Chris Growe -- Stifel Nicolaus -- Analyst

Okay, that was good. Thank you for that and then just a question for you on strategy behind IQOS for 2018. Is your goal to get into the most markets you can, or to be deeper into your existing markets? And if I could also ask, how do you factor in Platform 2, for example, and the expansion of that product throughout the year? Does that factor into your assumptions?

André Calantzopoulos -- Chief Executive Officer

Yes, I think for 2018 our priority is to focus and go deeper in the existing markets. It doesn't preclude us from opening new markets that make strategic sense, but I would rather put more effort and go deeper into the existing markets rather than expanding more. And I think that makes sense because we're in a sufficient number of markets now. So, I don't know if I answered your question on this. Is that clear?

Chris Growe -- Stifel Nicolaus -- Analyst

That is clear, and just Platform 2, is that a meaningful contributor-I guess the way to ask that-for 2018? Is that just something still fully developing?

André Calantzopoulos -- Chief Executive Officer

We're just testing in a couple of places. We started in the Dominican Republic a small scale test to learn better about the product. I can't exclude we will do another few market tests, but I don't see any large expansion in 2018. As I said, we need to build the category understanding in the existing markets, get the momentum with IQOS, and then we can envision all these things in the years after. Now, bearing in mind that as we add platforms to our infrastructure, clearly, they are not incremental because the infrastructure can support all the other platforms: the retail shops, the coaches, everything. But as I said, our job this year is IQOS, and that's what we're going to do.

Operator

Our next question comes from the line of Bonnie Herzog of Wells Fargo.

Bonnie Herzog -- Wells Fargo Securities -- Analyst

I wanted to go back to TPSAC and the comments and get a sense from you about the potential timing of when you're expecting the FDA to, I guess, approve hopefully your PMTA for IQOS. Just trying to get a sense of when that could happen.

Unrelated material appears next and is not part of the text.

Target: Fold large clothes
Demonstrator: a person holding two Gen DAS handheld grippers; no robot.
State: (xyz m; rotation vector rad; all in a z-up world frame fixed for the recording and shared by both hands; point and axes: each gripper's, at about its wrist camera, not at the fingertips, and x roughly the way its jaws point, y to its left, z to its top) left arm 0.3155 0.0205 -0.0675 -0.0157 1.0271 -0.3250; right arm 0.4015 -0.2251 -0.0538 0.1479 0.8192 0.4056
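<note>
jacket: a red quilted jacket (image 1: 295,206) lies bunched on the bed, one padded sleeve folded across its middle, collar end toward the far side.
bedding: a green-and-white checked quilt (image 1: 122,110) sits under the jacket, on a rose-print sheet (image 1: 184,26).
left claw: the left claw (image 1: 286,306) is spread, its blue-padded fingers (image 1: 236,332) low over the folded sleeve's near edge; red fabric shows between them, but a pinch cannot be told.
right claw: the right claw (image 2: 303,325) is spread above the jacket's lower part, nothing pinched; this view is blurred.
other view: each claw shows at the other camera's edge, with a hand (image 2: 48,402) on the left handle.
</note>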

André Calantzopoulos -- Chief Executive Officer

Well, the short answer is I don't know exactly. There is a statutory time that points to the first quarter, but it's up to the FDA to decide. I have no indication from the FDA when they will take a decision. And then the MRTP, clearly, we know this is one year, but they can stop the clock at any time. As I said in my remarks, we have now the results of the first six months of the long-term exposal response study, that our final reports are written, and as soon as we have them, we'll submit them to the FDA, latest May this year. And I think this study will answer some of the questions that are raised also in the TPSAC.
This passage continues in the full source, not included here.